Teniendo entonces en perspectiva próxima el corpus de Tabarovsky, me pregunto, después de haber leído El momento de la verdad, su última novela, ¿qué hay de nuevo en su obra?

En principio, respondo algo que un lector desprevenido (¿consumidor cultural?, ¿filisteo?, ¿burócrata literario?) podría tomar por una crítica, y sin embargo, desde mi punto de vista, es el mejor elogio: nada, nada nuevo, si por nuevo entendemos novedades rancias, tramas innovadoras, personajes rutilantes, un estilo à la mode pronto a volverse démodé.

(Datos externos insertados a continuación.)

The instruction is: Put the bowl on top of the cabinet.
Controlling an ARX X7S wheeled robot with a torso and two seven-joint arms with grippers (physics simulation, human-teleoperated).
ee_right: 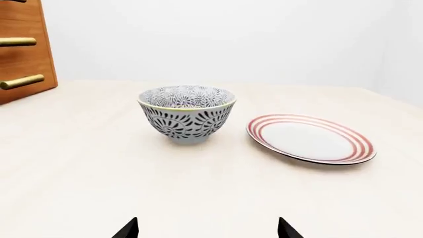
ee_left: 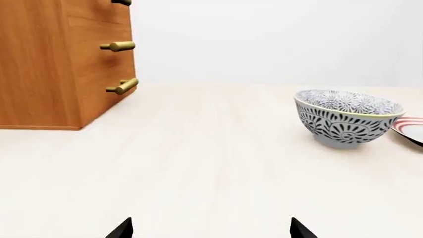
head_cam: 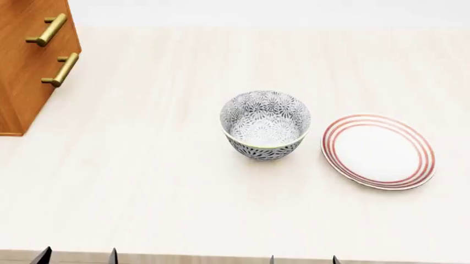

No hay nada nuevo bajo el sol porque la novelas de Tabarovsky son objetos únicos, incomparables, irrepetibles, aunque coqueteen entre sí en busca de un hilo anterior, aunque repitan frases propias o ajenas (no por lasitud, como sugirió el autor en una charla). Existe, además, en sus libros, una amalgama entre ficción y teoría (fragmentos de ensayos incrustados en las novelas, o viceversa) que termina por conformar un quantum homogéneamente incierto. Estas operaciones refuerzan su faceta experimental y hacen de Tabarovsky (escritor, editor, traductor) un extranjero en su propia lengua.

En general, los narradores de Tabarovsky son mirones (remitámonos a Le Voyeur y La Jalousie, de Alain Robbe-Grillet), personajes inmateriales que observan minuciosamente el transcurso de la vida (una hoja que cae, un perro que ladra, “Dupont estaba entre la gente amontonada, mirando”, “Lo tengo, en la mira. A distancia perfecta. Exacta.”), sin que su discurso logre asir las determinaciones últimas de lo real. Son voces confusas y confundidas, incapaces de comprender los hechos a su alrededor, narradores que van y vienen, tantean, dan vueltas (“recomienzo entonces una y otra vez”), y sin embargo nunca se detienen, avanzan a pesar de todo, sospechando, pero avanzan, como si al reescribir lo ya escrito, al citar lo ya citado, despuntara el fulgor de la novedad (¡Bingo!). Lejos de las fórmulas consagradas o la aplicación de recetas académicas, en Tabarovsky la repetición funciona como un modo específico de abordar la lengua, la cual, por definición, tiende a repetirse.

Ahora, si en el uso corriente la repetición responde a necesidades comunicativas, de comprensión, de entendimiento mutuo (dejando de lado que el horizonte de cualquier intercambio lingüístico es el malentendido), en la literatura, los objetivos (para ponerle un nombre) son otros: desbaratar, según el autor de Literatura de izquierda, la lengua binaria, empresarial, del coaching, la de ganadores y perdedores, sanos y enfermos, la que siempre excluye a un tercero, la lengua del tercero excluido.

Néstor Sánchez solía decir, medio en broma, medio en serio, que una novela no puede contarse por teléfono, eso supondría afincarse únicamente en la convención de la trama, en desmedro del procedimiento, el trabajo con el lenguaje o el forzamiento de ciertos límites; en cambio, me parece posible sintetizar en unas cuantas líneas un proyecto poético-político, el de El momento de la verdad, síntesis que sirve por carácter transitivo para definir el horizonte de expectativas sobre el cual Damián Tabarovsky viene operando desde sus inicios: “Pensar es derrotar obstáculos. Escribir es derrotar obstáculos. Pensar y escribir son lo mismo (se piensa con la punta de los dedos). Aquí estoy, ante la mira, pensando en condicional. Pero pensar no es comunicar. Escribir no es comunicar. La literatura no comunica. Al contrario, es el revés –revés como reverso y como derrota– de la comunicación”.